[I]
Napoleão iniciou a guerra contra a Rússia porque não podia deixar de ir a Dresde, porque não podiam deixar de lhe subir à cabeça as honrarias, porque precisava de envergar um uniforme polaco e de se deixar envolver nos encantos de uma linda manhã de Junho, porque não pôde resistir à cólera na presença de Kurakine depois de Balachov.
Alexandre recusara-se a parlamentar, pois se sentia pessoalmente ofendido. Barclay de Tolly procurava comandar o exército o melhor que podia no cumprimento do seu dever e na esperança de conquistar a fama de grande cabo-de-guerra. Rostov lançara-se contra os franceses porque não podia resistir à tentação de galopar em campo aberto. E eis como agiam, consoante as suas disposições pessoais, os seus hábitos, a sua condição ou as suas intenções, as numerosas personagens que tomavam parte na guerra. Os seus receios, as suas vaidades, as suas alegrias, os seus descontentamentos, as suas críticas vinham de suporem saber o que faziam e de julgarem agir por si próprios, quando afinal não passavam de instrumentos inconscientes da história, realizando um trabalho oculto para eles, mas inteligível para nós. Tal é o destino imutável de todos os comparsas, tanto menos livres quanto mais alto na hierarquia social.
Os actores dos acontecimentos de 1812 já não pertencem ao número dos vivos, os interesses que os impeliam não deixaram o mais pequeno vestígio, e só restam os resultados históricos da sua época.
Mas, se admitirmos que os habitantes da Europa conduzidos Por Napoleão deviam penetrar no coração da Rússia e ali ficar, toda a conduta contraditória, insensata e cruel dos actores dessa guerra se nos torna inteligível.
A Providência obrigava todos esses homens na peugada de fins pessoais a colaborar num único e enorme resultado, resultado que ninguém conhecia, nem Napoleão nem Alexandre, e ainda muito menos qualquer dos que participavam na guerra.
No momento actual vemos claramente o que provocou a perda do exército francês.

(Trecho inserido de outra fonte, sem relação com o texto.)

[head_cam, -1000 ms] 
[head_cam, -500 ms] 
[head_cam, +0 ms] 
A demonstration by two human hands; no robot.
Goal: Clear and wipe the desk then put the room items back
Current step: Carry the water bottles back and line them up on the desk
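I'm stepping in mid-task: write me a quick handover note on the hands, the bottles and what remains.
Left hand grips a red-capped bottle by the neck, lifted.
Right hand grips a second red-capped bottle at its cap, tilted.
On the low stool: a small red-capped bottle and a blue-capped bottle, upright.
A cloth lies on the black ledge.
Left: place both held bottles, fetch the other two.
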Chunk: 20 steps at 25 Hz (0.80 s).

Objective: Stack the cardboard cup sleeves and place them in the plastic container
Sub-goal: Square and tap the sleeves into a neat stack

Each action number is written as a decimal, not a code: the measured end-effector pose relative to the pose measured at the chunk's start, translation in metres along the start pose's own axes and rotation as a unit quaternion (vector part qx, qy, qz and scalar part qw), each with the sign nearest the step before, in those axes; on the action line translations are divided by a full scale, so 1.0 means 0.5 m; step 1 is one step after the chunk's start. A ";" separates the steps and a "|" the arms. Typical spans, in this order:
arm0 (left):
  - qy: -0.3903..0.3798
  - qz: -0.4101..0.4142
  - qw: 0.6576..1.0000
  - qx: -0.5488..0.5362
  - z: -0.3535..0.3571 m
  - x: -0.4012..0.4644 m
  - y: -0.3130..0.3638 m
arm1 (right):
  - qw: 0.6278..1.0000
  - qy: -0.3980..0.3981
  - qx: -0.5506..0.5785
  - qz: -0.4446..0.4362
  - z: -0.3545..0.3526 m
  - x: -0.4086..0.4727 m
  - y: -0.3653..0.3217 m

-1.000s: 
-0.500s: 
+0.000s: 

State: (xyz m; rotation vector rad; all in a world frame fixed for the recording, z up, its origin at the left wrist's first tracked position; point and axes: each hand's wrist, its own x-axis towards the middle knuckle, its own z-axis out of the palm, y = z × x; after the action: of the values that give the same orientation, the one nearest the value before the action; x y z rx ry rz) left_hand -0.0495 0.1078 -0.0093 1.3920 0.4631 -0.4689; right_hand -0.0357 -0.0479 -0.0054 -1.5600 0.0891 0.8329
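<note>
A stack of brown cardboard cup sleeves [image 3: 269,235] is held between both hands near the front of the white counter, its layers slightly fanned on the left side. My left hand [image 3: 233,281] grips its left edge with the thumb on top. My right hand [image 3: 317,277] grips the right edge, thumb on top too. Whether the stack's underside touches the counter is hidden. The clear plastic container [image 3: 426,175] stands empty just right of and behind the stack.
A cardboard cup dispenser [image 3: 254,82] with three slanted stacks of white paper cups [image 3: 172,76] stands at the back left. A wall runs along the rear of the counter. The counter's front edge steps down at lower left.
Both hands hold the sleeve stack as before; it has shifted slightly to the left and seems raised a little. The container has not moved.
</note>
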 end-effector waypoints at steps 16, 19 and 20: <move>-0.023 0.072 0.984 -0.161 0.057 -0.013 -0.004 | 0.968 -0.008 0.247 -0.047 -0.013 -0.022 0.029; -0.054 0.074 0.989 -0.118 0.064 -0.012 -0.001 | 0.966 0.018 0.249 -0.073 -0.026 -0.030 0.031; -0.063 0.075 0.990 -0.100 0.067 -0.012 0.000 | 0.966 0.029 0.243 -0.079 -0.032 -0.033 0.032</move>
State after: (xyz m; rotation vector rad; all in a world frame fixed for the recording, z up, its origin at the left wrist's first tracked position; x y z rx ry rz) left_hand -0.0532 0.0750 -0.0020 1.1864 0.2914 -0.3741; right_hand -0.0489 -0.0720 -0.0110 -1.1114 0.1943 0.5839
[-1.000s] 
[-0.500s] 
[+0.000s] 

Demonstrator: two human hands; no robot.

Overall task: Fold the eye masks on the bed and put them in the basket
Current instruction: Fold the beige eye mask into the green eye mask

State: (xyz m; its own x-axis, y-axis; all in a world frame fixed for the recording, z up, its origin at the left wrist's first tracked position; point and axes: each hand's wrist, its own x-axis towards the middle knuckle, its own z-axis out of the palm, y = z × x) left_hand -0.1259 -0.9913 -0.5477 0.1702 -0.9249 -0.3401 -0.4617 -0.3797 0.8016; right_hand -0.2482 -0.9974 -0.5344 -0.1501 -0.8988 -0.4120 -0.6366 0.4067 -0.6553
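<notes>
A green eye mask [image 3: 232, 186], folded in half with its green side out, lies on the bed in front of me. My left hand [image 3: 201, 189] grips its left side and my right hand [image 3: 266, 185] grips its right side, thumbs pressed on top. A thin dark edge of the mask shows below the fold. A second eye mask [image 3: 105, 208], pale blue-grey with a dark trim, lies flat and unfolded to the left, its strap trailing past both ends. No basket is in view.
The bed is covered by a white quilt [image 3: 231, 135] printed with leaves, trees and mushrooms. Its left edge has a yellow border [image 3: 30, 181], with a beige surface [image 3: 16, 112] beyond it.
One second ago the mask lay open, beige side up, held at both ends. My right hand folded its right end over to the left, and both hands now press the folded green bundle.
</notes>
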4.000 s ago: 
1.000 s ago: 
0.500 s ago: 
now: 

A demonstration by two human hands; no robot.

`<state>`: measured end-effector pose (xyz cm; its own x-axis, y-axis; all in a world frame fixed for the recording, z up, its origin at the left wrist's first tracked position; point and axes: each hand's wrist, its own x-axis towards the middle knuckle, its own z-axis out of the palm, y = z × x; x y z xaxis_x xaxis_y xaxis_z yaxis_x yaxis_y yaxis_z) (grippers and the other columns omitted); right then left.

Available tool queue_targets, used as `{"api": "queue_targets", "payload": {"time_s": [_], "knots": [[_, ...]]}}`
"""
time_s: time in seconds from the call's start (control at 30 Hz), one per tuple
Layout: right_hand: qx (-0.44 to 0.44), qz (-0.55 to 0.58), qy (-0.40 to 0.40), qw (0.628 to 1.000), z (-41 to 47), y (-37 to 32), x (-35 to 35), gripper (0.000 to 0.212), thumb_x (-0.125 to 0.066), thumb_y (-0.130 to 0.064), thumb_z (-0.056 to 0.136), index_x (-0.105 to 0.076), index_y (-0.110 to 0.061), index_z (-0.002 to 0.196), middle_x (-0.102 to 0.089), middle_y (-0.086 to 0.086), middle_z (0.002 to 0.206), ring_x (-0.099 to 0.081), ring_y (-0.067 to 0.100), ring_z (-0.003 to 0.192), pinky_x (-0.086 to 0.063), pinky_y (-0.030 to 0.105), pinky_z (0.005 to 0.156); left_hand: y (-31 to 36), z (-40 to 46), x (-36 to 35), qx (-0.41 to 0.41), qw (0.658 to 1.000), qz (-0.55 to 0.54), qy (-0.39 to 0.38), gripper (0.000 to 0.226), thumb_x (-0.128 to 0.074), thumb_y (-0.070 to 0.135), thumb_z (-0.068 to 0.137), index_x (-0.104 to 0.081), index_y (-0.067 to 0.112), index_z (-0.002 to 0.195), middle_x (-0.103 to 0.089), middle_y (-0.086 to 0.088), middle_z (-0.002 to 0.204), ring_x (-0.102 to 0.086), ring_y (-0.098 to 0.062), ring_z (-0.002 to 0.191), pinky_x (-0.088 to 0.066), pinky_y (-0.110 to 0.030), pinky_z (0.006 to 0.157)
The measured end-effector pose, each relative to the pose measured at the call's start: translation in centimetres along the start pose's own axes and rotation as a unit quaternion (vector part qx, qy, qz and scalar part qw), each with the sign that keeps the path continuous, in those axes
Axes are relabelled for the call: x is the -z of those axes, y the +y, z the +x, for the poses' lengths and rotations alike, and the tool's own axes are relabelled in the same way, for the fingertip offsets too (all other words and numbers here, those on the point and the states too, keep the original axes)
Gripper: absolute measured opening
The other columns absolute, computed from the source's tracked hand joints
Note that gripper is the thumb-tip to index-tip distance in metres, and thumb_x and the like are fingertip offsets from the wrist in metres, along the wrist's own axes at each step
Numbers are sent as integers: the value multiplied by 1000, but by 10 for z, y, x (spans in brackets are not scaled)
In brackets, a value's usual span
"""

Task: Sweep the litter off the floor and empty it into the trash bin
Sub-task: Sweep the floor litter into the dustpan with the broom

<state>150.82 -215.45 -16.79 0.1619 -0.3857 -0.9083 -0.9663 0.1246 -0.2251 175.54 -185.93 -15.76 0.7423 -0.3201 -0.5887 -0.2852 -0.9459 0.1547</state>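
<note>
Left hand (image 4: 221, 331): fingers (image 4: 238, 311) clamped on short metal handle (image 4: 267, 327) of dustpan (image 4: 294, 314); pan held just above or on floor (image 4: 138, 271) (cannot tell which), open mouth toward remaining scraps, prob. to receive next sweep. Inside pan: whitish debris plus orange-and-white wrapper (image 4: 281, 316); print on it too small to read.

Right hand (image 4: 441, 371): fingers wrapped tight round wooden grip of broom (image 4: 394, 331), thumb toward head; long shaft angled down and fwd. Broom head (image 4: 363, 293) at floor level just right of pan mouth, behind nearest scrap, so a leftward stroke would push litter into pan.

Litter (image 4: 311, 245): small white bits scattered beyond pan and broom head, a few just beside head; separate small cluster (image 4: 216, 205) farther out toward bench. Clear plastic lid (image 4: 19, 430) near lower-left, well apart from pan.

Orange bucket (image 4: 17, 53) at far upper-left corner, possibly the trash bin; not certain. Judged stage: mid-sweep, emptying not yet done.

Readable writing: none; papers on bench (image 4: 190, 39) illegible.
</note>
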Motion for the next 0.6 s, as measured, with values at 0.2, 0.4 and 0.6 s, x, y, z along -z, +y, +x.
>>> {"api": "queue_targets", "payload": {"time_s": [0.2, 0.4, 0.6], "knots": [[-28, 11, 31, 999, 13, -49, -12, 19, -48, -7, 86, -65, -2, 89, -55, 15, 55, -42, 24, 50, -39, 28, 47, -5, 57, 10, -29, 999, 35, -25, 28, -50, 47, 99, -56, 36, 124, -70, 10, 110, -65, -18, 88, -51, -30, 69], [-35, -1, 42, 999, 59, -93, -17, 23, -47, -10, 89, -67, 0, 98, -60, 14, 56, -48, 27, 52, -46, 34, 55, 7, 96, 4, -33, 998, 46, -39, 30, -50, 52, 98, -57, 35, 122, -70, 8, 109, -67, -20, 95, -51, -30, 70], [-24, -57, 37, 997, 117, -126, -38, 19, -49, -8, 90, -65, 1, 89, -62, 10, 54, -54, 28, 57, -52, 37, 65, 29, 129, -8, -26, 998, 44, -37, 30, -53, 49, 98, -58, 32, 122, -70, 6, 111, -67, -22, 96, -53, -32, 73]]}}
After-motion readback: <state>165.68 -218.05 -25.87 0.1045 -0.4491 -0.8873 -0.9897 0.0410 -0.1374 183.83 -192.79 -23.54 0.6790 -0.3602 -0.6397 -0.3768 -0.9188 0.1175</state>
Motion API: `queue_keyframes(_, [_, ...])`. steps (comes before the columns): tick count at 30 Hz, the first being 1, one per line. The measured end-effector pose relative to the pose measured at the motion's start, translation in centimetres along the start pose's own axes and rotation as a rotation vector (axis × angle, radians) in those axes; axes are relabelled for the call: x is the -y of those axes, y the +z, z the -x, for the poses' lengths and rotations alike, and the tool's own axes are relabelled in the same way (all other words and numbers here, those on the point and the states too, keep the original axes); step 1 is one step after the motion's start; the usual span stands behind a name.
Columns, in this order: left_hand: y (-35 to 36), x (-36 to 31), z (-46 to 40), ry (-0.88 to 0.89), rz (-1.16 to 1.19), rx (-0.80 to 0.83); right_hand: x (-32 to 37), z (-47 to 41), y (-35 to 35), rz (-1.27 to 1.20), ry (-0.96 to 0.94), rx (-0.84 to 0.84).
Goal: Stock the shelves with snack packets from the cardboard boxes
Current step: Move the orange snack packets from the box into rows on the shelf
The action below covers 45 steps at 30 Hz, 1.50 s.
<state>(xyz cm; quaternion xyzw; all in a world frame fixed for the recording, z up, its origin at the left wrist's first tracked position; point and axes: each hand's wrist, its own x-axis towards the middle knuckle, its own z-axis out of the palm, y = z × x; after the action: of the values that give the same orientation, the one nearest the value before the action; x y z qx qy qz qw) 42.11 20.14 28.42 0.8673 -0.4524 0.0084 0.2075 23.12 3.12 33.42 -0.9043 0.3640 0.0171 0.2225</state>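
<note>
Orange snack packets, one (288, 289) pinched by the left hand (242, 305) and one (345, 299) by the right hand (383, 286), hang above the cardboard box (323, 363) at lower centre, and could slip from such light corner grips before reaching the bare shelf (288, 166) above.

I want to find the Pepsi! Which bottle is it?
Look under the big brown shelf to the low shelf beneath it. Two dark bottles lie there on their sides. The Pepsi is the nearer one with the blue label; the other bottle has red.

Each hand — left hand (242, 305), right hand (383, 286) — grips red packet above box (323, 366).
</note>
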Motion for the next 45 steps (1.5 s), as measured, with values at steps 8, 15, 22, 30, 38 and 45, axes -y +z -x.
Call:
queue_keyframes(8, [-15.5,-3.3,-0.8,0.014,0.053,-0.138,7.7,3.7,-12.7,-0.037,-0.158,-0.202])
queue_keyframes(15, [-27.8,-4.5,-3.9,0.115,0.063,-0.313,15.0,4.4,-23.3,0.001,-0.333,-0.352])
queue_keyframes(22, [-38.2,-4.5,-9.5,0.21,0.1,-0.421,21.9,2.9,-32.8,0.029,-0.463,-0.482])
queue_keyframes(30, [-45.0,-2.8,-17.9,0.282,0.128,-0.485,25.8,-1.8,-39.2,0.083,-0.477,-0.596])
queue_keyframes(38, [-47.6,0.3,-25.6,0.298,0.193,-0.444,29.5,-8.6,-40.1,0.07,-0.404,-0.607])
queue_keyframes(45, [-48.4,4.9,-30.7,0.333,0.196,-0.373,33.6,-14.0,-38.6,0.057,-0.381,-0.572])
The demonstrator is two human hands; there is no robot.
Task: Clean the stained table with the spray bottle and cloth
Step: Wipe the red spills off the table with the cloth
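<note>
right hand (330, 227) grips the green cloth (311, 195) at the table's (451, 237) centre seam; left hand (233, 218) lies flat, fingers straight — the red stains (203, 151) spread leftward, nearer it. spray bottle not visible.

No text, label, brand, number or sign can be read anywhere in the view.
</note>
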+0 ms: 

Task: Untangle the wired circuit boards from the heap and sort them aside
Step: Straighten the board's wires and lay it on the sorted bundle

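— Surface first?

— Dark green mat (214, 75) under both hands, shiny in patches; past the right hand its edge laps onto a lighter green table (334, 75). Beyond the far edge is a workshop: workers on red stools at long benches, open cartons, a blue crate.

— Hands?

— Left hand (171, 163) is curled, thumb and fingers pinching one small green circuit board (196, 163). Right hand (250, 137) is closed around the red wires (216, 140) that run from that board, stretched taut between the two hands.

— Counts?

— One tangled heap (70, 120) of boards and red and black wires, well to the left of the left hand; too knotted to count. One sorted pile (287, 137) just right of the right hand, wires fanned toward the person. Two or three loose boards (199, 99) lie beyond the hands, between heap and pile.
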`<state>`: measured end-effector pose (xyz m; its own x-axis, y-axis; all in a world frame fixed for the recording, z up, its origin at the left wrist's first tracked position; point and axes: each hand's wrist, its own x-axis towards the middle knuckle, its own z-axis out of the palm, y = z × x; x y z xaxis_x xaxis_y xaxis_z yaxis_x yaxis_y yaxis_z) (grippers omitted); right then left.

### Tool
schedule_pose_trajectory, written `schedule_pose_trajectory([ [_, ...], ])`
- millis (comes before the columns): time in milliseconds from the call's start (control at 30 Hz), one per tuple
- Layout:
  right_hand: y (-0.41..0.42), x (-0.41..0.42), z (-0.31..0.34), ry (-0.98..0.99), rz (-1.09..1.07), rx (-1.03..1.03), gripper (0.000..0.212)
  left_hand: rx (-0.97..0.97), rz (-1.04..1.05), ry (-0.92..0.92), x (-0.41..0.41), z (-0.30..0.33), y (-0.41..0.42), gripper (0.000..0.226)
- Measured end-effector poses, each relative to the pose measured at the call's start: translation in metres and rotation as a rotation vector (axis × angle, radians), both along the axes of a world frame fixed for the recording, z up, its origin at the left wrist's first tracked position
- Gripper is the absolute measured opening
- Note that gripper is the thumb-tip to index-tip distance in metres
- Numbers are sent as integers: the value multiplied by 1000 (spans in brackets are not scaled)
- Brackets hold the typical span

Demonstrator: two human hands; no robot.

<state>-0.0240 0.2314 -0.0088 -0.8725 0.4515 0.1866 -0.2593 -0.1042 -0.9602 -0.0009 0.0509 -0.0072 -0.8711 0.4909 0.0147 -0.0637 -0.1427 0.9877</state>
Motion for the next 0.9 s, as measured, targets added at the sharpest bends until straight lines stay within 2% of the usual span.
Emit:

Ninguém contestará que a causa desse desastre foi, por um lado, a sua penetração tardia e sem preparação suficiente no coração da Rússia, sujeito a arrostar com uma campanha de Inverno, e, por outro, o carácter que a guerra assumiu em virtude do incêndio das povoações e o ódio que germinou no coração do povo russo. Mas então ninguém podia prever o que actualmente é a própria evidência, isto é, que bastavam estas causas para aniquilar um exército de oitocentos mil homens, o melhor que ainda houvera no mundo, conduzido pelo melhor dos capitães, diante do exército russo, duas vezes mais fraco, sem experiência, e dirigido por generais igualmente inexperientes. E não só ninguém podia prever semelhante desfecho como todos os esforços da parte dos Russos tendiam constantemente a impedir a única coisa susceptível de salvar a Rússia e os da parte dos Franceses, apesar da experiência e do suposto génio militar de Napoleão, igualmente tendiam a levar as suas vitórias até Moscovo antes do fim do Estio, ou seja, a fazer exactamente o que deveria perdê-los.
Nas obras históricas respeitantes a 1812 os autores franceses insistem no facto de Napoleão sentir o perigo que para ele havia em estender demasiado as suas linhas, e dizem que procurava dar batalha, que os seus generais o tinham aconselhado a deter-se em Smolensk e em quejandos argumentos da mesma sorte que provam não se ignorar então o perigo que ameaçava o exército francês, Por outro lado, os autores russos insistem, com mais peso ainda, no plano estabelecido, segundo eles, desde o princípio da campanha, de guerra cita, o qual consistia em atrair Napoleão ao coração da Rússia, e atribuem esse plano uns a Pfuh1, outros a um certo francês, outros ainda a Toll, e outros, por fim, ao próprio Alexandre, documentando-se nas notas, nos projectos e nas cartas em que existem, de facto, alusões a esta maneira de ver. Mas a verdade é que todas estas alusões a uma previsão do que veio a acontecer, tanto do lado francês como do russo, se agora são postas em relevo é precisamente porque os acontecimentos as justificam. Se tivesse acontecido o contrário, teriam sido completamente esquecidas, como sucede a milhares de alusões e de hipóteses espalhadas então e que se verificaram ser inexactas. O resultado de cada acontecimento dá sempre lugar a tantas suposições que, sejam elas quais forem, há sempre pessoas prontas a afirmar: «Eu bem dizia que as coisas se passariam assim.» Esquecem que entre todas estas numerosas suposições algumas há absolutamente contraditórias.